Could you transcribe exactly the lines below, from the line with "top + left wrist" through the line with "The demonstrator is", and nothing else, leaving out the pictures?

•••

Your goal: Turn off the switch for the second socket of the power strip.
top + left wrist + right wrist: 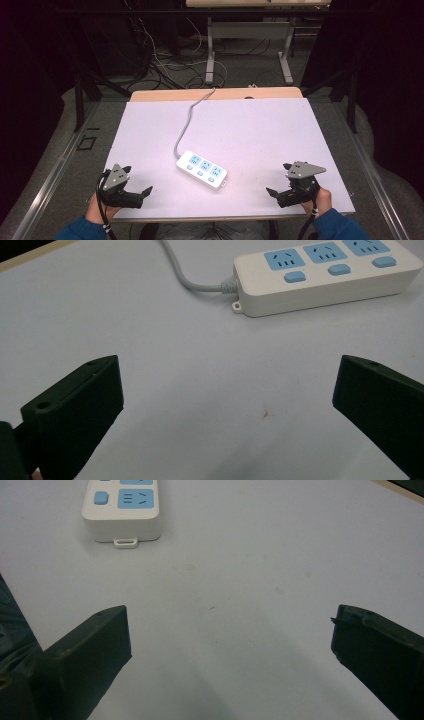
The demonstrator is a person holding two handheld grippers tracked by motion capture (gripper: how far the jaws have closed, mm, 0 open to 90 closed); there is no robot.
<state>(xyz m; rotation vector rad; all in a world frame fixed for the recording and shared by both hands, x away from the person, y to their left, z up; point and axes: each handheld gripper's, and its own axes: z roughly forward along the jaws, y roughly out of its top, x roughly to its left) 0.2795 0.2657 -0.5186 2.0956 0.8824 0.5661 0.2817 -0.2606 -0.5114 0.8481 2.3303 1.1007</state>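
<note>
Power strip (201, 169), white with three blue sockets and three blue switches, lies flat near the middle of the white table (260, 125), angled so that one end points toward the far left and the other toward the near right. Its grey cord (186, 125) leaves the far-left end, curves across the board and runs off the far edge.

The left gripper (136, 188) rests at the near left corner of the table, held in the person's left hand (98, 210). Its jaws stand wide apart with nothing between them. In the left gripper view the power strip (325, 275) lies ahead and off to the right of the open jaws, well apart from them, with the cord (195, 277) joining its near-left end.

The right gripper (281, 181) sits at the near right corner, held in the right hand (322, 200), and its jaws are likewise spread wide and hold nothing. In the right gripper view the end of the power strip (122, 510) without the cord lies ahead and to the left, clear of both jaws.

The strip lies between the two grippers, touched by neither.
</note>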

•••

ANSWER SPACE.
top + left wrist + right wrist: 
The demonstrator is a person holding two handheld grippers tracked by motion capture (gripper: how far the jaws have closed, mm, 0 open to 90 closed); there is no robot.

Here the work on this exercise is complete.